Figure 10. Number of terms per topic occurring 10 times or more per subcorpus.

Figure 11. Number of terms per topic occurring 20 times or more per subcorpus.

Figure 12. Number of terms per topic occurring 50 times or more per subcorpus.

Figure 13. Number of topic terms occurring 5 or more times in samples of 200 texts: Referrals for judicial review.

For a better comparison between samples, Figures 17 and 18 show heatmaps, where red tiles indicate a higher provenance of terms in constitutional complaints, while purple tiles indicate a higher provenance in referrals for judicial review. Again, the plots show clear tendencies for terms from data protection law and freedom of expression, and slightly less for criminal law, to be more prominent in the constitutional complaints subcorpus, and for social law, tax law, and civil service law to be more prominent in the referrals subcorpus.^{Footnote 117}

Figure 14. Number of topic terms occurring 20 or more times in samples of 200 texts: Referrals for judicial review.

Figure 15. Number of topic terms occurring 5 or more times in samples of 200 texts: Constitutional complaints.

Figure 16. Number of topic terms occurring 20 or more times in samples of 200 texts: Constitutional complaints.

Figure 17. Ratio of the number of terms under the respective labels that occur five or more times in samples of two hundred documents, number of terms in constitutional complaint subcorpus samples divided by number of terms in the referral for judicial review subcorpus samples. ‘Inf’ indicates zero terms with a frequency of five or higher in the referrals.

Figure 18. Ratio of the number of terms under the respective labels that occur twenty or more times in samples of two hundred documents, number of terms in constitutional complaint subcorpus samples divided by number of terms in the referral for judicial review subcorpus samples. ‘Inf’ indicates zero terms with a frequency of twenty or higher in the referrals sample. Missing values indicate zero terms with a frequency of twenty or higher in either subcorpus.

To recapitulate the main hypotheses:

H ₀: No difference in the frequency of occurrence of topic-relevant terms by subcorpus
H ₁₁ – H ₁₃: for civil service law, tax law, social law: frequency of occurrence in referrals for judicial review > constitutional complaints
H ₂₁ – H ₂₅: for private law, freedom of expression, data protection law, European constitutional law, criminal law: frequency of occurrence in referrals for judicial review < constitutional complaints

One-sided paired t-test statistics were computed on the mean frequency of each term across ten 200-text-samples.

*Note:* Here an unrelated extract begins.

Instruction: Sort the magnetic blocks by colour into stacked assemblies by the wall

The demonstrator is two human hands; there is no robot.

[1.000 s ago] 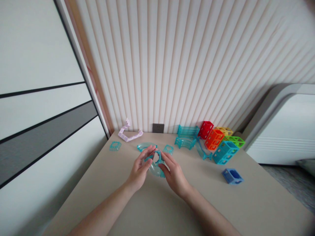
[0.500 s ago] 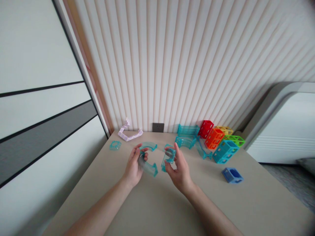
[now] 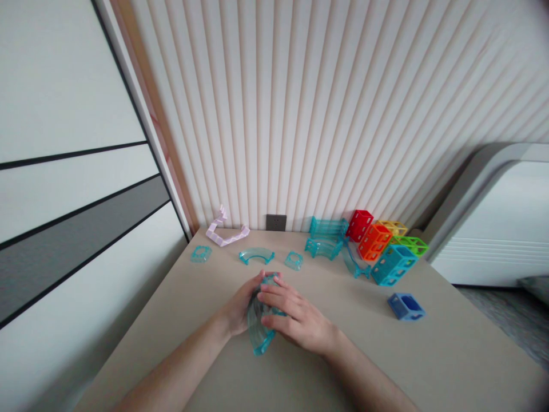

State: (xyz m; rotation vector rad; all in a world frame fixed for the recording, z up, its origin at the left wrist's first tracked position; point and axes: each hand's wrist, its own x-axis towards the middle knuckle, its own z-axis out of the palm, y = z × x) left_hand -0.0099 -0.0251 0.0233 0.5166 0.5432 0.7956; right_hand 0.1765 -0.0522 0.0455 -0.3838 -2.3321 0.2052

Relative frequencies from the whole corpus were not used due to the difference in size, 817 compared to 1,935 documents in the two subcorpora. Because word frequencies do not scale linearly, a simple division by number of documents would have skewed the results. The paired test was used because more frequent terms in general can also be expected to be more frequent in both subcorpora, effectively forming pairs. This yielded the following results:

While these results confirm our hypotheses in major aspects, they should be viewed with caution. Overall, there appears to be a tendency of topics to be more represented in referrals for judicial review compared to constitutional complaints. This effect may stem from the difference in corpus size— less noise or randomness—or it may be structural in the sense that it is possible that there are other systematically diverging topics filling parts of the distribution in constitutional complaints, but not referrals, and which are not yet considered in our hypotheses. To gain further insight, we performed an analysis over time.

2. Development Over Time

To see how the prevalence of a topic develops over time, it is necessary first to identify a topic. In classic topic modeling, the topic and its words are demarcated in a single process. However, because we refrained from working with those topics due to the epistemological concerns discussed earlier, we need a separate definition. Given that it is obviously unreasonable to expect all words pertaining to a label to occur in a single document, the question is what marks a useful boundary. As mentioned earlier, this is undefined in linguistics. There is no model of what might constitute a ‘topic’ of this kind and certainly no scalar quantitative model that would define the number of terms, their granularity, or their proportion. With words being an open class and ‘topic’ a concept with fuzzy boundaries and many possible levels of granularity, it is not to be expected that such a model can be easily developed from within linguistics either. It is possible that subject-internally, topic boundaries can be reasonably defined for various levels of granularity; however, best practices for this do not presently exist to our knowledge. Thus, we limit our definition to the approximation through two lower bounds: One of at least three topic-relevant terms in one document and one of at least ten topic-relevant terms. In Figures 19 and 20 we present the proportion of documents per type of proceedings containing at least three and at least ten terms from the respective labels.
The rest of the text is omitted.